What you will do
Reproduce the listing in full, pictures excluded.

━━━━━ Recorded information

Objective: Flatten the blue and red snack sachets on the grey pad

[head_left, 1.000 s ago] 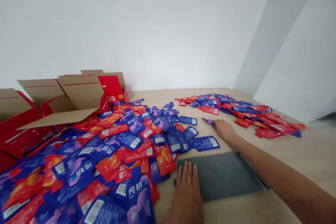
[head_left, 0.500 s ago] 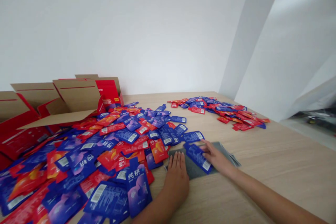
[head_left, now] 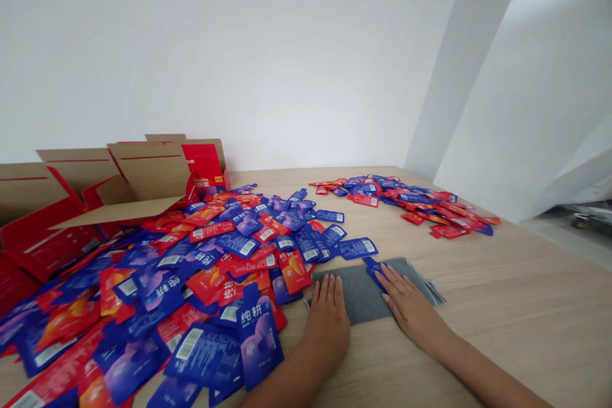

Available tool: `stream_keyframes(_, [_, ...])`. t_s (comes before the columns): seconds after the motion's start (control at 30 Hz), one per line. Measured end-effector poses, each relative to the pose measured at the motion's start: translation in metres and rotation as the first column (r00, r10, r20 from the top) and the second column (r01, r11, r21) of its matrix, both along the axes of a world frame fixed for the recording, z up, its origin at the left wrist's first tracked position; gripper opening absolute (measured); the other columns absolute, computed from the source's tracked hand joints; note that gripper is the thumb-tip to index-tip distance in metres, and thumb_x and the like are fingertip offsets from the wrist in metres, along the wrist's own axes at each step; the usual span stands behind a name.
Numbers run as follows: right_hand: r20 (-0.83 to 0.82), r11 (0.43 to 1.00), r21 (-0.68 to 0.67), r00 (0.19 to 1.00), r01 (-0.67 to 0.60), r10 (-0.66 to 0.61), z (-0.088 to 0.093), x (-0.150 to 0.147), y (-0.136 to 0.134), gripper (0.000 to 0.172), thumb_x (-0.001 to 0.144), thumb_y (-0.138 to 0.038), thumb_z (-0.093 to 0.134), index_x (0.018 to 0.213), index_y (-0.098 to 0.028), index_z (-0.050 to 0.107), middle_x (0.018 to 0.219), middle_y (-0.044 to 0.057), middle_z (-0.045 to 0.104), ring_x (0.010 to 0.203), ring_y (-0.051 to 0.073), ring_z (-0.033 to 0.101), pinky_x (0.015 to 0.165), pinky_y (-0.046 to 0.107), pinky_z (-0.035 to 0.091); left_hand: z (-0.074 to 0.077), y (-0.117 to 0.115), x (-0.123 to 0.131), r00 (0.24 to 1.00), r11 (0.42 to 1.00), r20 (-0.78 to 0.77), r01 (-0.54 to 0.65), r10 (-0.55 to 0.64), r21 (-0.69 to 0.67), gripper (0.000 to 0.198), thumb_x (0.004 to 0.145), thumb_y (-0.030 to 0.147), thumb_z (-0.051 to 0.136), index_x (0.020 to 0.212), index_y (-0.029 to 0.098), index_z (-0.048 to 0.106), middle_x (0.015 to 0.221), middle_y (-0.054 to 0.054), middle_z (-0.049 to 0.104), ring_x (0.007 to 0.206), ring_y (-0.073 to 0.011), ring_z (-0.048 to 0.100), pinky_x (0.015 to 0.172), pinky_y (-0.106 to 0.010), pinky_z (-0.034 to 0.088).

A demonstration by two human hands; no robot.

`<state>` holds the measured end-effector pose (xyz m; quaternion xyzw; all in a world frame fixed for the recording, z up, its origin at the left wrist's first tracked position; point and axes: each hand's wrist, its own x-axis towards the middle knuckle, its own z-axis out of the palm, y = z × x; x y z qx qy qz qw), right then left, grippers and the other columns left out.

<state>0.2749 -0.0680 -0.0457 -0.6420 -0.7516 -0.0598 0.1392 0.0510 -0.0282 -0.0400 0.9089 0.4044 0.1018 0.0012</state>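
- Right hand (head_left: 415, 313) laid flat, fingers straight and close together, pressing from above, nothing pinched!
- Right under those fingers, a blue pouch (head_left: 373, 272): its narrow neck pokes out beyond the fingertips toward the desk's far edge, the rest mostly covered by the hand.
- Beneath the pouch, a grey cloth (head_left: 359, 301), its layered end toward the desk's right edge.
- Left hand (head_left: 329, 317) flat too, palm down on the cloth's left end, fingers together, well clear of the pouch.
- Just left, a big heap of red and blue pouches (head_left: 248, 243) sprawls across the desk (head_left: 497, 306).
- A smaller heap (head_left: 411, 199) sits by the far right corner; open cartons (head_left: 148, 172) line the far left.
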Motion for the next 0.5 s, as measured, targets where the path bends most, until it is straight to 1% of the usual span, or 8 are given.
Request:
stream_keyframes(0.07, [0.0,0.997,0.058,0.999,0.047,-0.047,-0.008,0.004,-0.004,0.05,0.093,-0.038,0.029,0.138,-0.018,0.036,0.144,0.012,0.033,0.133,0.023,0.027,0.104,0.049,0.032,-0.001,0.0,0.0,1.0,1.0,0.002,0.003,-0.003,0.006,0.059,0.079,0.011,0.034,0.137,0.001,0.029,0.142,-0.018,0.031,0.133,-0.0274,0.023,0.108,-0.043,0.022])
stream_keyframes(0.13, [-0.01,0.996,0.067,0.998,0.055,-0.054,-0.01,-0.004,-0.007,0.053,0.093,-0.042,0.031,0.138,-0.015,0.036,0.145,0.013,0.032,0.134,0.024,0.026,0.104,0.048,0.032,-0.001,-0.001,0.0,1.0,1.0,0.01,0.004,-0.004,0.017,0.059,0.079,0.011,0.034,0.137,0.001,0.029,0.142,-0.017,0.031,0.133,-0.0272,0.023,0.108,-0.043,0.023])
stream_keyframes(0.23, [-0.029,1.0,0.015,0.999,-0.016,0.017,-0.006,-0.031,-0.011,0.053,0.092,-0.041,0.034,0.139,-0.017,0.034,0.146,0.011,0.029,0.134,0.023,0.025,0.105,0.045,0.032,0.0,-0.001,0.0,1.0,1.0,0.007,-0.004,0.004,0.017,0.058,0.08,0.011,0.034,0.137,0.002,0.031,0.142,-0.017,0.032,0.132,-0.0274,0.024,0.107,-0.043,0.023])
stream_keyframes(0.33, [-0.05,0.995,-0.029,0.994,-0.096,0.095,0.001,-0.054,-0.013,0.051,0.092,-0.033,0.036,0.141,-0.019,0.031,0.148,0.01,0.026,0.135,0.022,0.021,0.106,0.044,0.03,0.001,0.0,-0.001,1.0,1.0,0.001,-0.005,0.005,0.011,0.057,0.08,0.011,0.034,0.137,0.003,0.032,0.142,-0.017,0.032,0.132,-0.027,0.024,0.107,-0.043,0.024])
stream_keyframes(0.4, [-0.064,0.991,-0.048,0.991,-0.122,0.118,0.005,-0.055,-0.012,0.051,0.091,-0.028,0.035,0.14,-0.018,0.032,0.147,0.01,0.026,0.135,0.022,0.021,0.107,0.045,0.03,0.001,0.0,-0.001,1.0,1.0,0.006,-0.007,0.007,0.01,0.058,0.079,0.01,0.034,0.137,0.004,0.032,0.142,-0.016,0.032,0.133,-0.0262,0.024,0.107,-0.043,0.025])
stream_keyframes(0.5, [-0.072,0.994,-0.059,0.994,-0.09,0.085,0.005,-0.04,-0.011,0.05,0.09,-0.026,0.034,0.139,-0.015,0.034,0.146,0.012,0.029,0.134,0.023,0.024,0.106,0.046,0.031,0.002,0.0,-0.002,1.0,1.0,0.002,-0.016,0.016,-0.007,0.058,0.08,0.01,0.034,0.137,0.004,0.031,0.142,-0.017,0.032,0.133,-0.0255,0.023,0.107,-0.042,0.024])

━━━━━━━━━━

Task solution
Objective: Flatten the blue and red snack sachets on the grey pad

[head_left, 1.000 s ago] 
[head_left, 0.500 s ago] 
[head_left, now] 

Available tool: `stream_keyframes(_, [_, ...])`. t_s (comes before the columns): seconds after the motion's start (control at 30 Hz), one per line. Measured end-effector poses, each relative to the pose measured at the motion's start: translation in metres and rotation as the first column (r00, r10, r20 from the top) and the second column (r01, r11, r21) of its matrix, both along the axes of a world frame fixed for the recording, z up, its origin at the left wrist's first tracked position; gripper opening absolute (measured); the other columns absolute, computed from the source's tracked hand joints; note that gripper is the thumb-tip to index-tip distance in metres, and thumb_x and the like are fingertip offsets from the wrist in metres, along the wrist's own axes at each step; the usual span stands behind a name.
Numbers run as follows: right_hand: r20 (-0.83 to 0.82), r11 (0.43 to 1.00), r21 (-0.68 to 0.67), r00 (0.19 to 1.00), r01 (-0.67 to 0.60), r10 (-0.66 to 0.61), z (-0.088 to 0.093), x (-0.150 to 0.147), y (-0.136 to 0.134), gripper (0.000 to 0.172), thumb_x (-0.001 to 0.144), thumb_y (-0.138 to 0.038), thumb_z (-0.093 to 0.134), index_x (0.018 to 0.213), index_y (-0.098 to 0.028), index_z (-0.050 to 0.107), middle_x (0.018 to 0.219), middle_y (-0.044 to 0.057), middle_z (-0.045 to 0.104), ring_x (0.010 to 0.203), ring_y (-0.051 to 0.073), ring_z (-0.033 to 0.101), pinky_x (0.015 to 0.165), pinky_y (-0.046 to 0.107), pinky_z (-0.035 to 0.091); left_hand: z (-0.074 to 0.077), y (-0.117 to 0.115), x (-0.123 to 0.131), r00 (0.24 to 1.00), r11 (0.42 to 1.00), r20 (-0.78 to 0.77), r01 (-0.54 to 0.65), r10 (-0.55 to 0.64), r21 (-0.69 to 0.67), gripper (0.000 to 0.198), thumb_x (0.004 to 0.145), thumb_y (-0.030 to 0.147), thumb_z (-0.051 to 0.136), index_x (0.020 to 0.212), index_y (-0.029 to 0.098), index_z (-0.048 to 0.106), middle_x (0.015 to 0.221), middle_y (-0.054 to 0.054), middle_z (-0.049 to 0.104), ring_x (0.007 to 0.206), ring_y (-0.073 to 0.011), ring_z (-0.048 to 0.100), pinky_x (0.015 to 0.172), pinky_y (-0.106 to 0.010), pinky_z (-0.034 to 0.088).

A demonstration by two human hands; no robot.

`<state>` holds the measured end-effector pose (xyz m; quaternion xyzw; all in a world frame fixed for the recording, z up, its origin at the left wrist's first tracked position; point and axes: each hand's wrist, its own x-axis towards the middle knuckle, its own z-axis out of the palm, y = z × x; x y z qx qy qz qw), right then left, grippers and the other columns left out.

<state>0.2749 -0.0680 -0.0457 -0.6420 -0.7516 -0.0598 0.1392 0.0510 -0.0282 -0.0400 0.9089 0.4044 0.1018 0.0012</state>
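- Right hand (head_left: 415, 313) laid flat, fingers straight and close together, pressing from above, nothing pinched!
- Right under those fingers, a blue pouch (head_left: 373, 272): its narrow neck pokes out beyond the fingertips toward the desk's far edge, the rest mostly covered by the hand.
- Beneath the pouch, a grey cloth (head_left: 359, 301), its layered end toward the desk's right edge.
- Left hand (head_left: 329, 317) flat too, palm down on the cloth's left end, fingers together, well clear of the pouch.
- Just left, a big heap of red and blue pouches (head_left: 248, 243) sprawls across the desk (head_left: 497, 306).
- A smaller heap (head_left: 411, 199) sits by the far right corner; open cartons (head_left: 148, 172) line the far left.
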Motion for the next 0.5 s, as measured, targets where the path bends most, until it is straight to 1% of the usual span, or 8 are given.
Request:
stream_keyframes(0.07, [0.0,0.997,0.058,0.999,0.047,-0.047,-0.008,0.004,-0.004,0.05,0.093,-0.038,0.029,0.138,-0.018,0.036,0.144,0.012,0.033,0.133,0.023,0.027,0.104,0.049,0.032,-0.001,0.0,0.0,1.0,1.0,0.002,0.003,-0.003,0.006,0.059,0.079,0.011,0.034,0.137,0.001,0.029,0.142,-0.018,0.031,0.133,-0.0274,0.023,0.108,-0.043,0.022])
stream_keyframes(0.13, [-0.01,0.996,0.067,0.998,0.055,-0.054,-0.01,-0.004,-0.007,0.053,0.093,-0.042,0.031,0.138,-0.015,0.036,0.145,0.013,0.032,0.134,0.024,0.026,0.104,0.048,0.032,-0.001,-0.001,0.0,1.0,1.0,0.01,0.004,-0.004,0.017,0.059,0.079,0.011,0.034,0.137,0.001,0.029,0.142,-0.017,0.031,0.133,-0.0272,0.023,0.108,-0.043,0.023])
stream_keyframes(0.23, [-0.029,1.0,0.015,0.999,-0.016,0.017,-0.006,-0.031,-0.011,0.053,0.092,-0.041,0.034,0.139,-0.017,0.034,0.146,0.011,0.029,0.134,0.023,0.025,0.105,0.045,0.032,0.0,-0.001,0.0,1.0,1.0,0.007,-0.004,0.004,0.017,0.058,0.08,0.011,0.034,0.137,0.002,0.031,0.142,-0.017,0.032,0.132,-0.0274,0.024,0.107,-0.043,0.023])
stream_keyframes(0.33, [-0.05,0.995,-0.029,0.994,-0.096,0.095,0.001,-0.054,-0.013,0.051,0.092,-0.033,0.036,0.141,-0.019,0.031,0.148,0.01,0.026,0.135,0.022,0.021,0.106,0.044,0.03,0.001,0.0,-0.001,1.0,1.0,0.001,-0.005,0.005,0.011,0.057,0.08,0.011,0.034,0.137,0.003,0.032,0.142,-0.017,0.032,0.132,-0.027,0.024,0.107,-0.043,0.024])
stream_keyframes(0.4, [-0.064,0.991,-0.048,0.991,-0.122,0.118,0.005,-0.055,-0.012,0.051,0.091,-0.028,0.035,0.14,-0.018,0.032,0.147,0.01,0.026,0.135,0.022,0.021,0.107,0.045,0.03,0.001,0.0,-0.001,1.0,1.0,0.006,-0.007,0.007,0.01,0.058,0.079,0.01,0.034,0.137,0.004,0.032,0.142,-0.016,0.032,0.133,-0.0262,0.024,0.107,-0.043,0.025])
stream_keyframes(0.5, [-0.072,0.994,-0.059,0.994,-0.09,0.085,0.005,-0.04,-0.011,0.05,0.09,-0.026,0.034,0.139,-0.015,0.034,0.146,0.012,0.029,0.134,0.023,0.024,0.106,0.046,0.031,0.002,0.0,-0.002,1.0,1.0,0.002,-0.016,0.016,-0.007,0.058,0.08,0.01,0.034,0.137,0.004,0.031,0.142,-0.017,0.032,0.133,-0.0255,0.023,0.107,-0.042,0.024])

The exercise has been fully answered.